Here at Dancing Rabbit, I share limited space in often-cooperative facilities with my neighbors, and beyond the village are farm fields and forests. I may dine in an eating coop with them, share shower facilities, build compost piles with buckets of their mixed excrement, dive naked into the pond to cool off alongside them, grow, sell, trade, and eat produce with them, share a ride to town with a handful of them, sit through and participate in every conceivable form of meeting with them, find myself in conflict and its resolution with them, quietly lust after them, build a house with them, cry, laugh, run, scream, or die with them. I will also just watch them do many of these things. I share myself and so do they. Some more than others, but you cannot really hide from anyone here.
This is not the first time I’ve felt like I was re-learning and experiencing a life that was commonplace to the vast majority of my ancestors in the not-too-distant past. Yet for all that, I never experienced a tenth of it before deciding to embroil myself in the exquisitely mundane daily realities of this particular place and collection of people.

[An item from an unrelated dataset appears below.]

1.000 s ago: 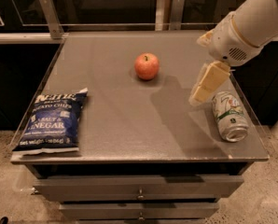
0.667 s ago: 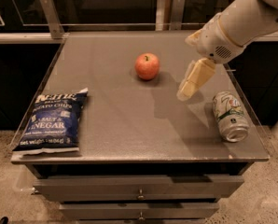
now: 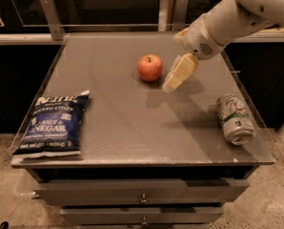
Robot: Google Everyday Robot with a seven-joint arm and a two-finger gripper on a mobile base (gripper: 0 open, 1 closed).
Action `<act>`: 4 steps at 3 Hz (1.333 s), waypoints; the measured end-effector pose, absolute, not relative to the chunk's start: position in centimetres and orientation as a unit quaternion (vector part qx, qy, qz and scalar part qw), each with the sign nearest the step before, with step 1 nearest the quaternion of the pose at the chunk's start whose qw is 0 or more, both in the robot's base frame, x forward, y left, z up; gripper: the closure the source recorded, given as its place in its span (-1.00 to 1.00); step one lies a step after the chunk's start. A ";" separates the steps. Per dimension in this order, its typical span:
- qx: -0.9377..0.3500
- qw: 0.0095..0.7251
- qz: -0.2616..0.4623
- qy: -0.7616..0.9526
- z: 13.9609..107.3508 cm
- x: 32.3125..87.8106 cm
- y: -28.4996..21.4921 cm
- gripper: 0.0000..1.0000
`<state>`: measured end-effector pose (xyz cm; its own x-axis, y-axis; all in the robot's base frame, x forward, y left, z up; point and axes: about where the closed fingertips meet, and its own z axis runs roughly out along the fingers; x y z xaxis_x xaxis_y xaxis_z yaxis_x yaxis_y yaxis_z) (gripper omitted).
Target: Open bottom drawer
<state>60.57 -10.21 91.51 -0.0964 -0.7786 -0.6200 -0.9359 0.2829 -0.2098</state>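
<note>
Camera view, the only one on hand. Finds the gripper (image 3: 172,82) just right of the apple (image 3: 150,67), hanging over the tabletop (image 3: 132,128) and tilted down toward the apple's near side, at the end of the arm (image 3: 228,20) that reaches in from beyond and right of the apple. Cannot tell whether clenched or released; sees nothing carried in it. Places the chip bag (image 3: 54,125) well left of the apple and nearer the camera, lying flat by the table's front left corner. Places the can (image 3: 235,118) well right of the apple and nearer the camera, lying on its side. Locates the task's thing far below the apple and nearer the camera, on the cabinet's front face: two drawer fronts, the top drawer (image 3: 99,192) and, under it at the picture's lower edge, the bottom drawer (image 3: 104,215) with a small handle (image 3: 143,220) at its middle. Cannot see whether another front sits lower, out of frame. Reads both fronts as closed, roughly flush with each other. Judges the task as barely begun: no contact with the handle, gripper well apart from the drawer and up at the apple's level. Leaves everything to do, by this reading: come down past the table's front edge, reach the handle, take hold, pull outward.
</note>
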 end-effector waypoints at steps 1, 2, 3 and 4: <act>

Before living in community, I found it very easy to play the mental game of comparing myself favorably to the blind, benighted masses of the world who didn’t care or didn’t know better about whatever it was I was concerned with (and whom I didn’t know). Since rooting myself in this intimate setting, I have found that game far harder to play, because I daily observe a much broader range of human behavior and foibles than just my own or my partner’s or child’s examples. I can plainly see, and cannot readily ignore, that my way is only one among many, and that I have a great deal still to learn.

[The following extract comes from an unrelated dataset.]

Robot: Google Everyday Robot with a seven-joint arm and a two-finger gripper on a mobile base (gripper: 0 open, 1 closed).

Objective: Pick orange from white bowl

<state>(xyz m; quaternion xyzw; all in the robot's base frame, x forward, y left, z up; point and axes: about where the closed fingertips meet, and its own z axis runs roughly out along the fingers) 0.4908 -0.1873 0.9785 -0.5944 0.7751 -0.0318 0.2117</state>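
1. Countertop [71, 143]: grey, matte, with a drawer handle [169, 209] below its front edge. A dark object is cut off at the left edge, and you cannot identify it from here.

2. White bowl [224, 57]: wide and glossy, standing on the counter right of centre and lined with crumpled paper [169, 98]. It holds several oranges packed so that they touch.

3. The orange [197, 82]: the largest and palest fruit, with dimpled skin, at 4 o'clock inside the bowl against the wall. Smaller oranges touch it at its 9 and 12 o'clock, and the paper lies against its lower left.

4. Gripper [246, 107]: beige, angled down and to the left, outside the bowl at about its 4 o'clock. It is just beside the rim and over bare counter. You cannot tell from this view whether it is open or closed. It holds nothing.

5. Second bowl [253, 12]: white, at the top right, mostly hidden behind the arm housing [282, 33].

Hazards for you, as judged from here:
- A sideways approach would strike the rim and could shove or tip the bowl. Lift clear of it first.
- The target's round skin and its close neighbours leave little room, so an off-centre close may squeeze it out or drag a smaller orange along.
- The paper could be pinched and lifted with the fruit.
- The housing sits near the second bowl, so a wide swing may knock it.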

Each time I see and learn, gratitude grows in me for this shared humanity, the vulnerability we each show each other, the gifts of love, time, and energy we daily give and receive, the example we show to every new person that sets foot here, which subsequently seeps out to help change our collective culture.
Despite this undeniable intimacy, we still struggle sometimes with elements of it, particularly in the more intentional forms like friendship. Without the situational closeness I share with all here, I fear I would rarely grow true friendship. I would be far lonelier. But I’m not. I do have this.
My friend Thomas wrote a poem of sorts to each person in the village one year for Validation Day (our version of Valentine’s Day). Most were typical, brilliant Thomas, with deep meaning likely hidden in apparent nonsense if only I was sharp enough to find it. I read mine many times, and have carried it since as encouragement to pursue as many more opportunities as I can to know him more:
two ants
wished to treat
bones here & there
with pond elixir.
welcome spirit
nurtured being
becoming bee.
friends not far?
true joy
Excerpted from the Summer 2011 edition of Communities (#151), “Intimacy.”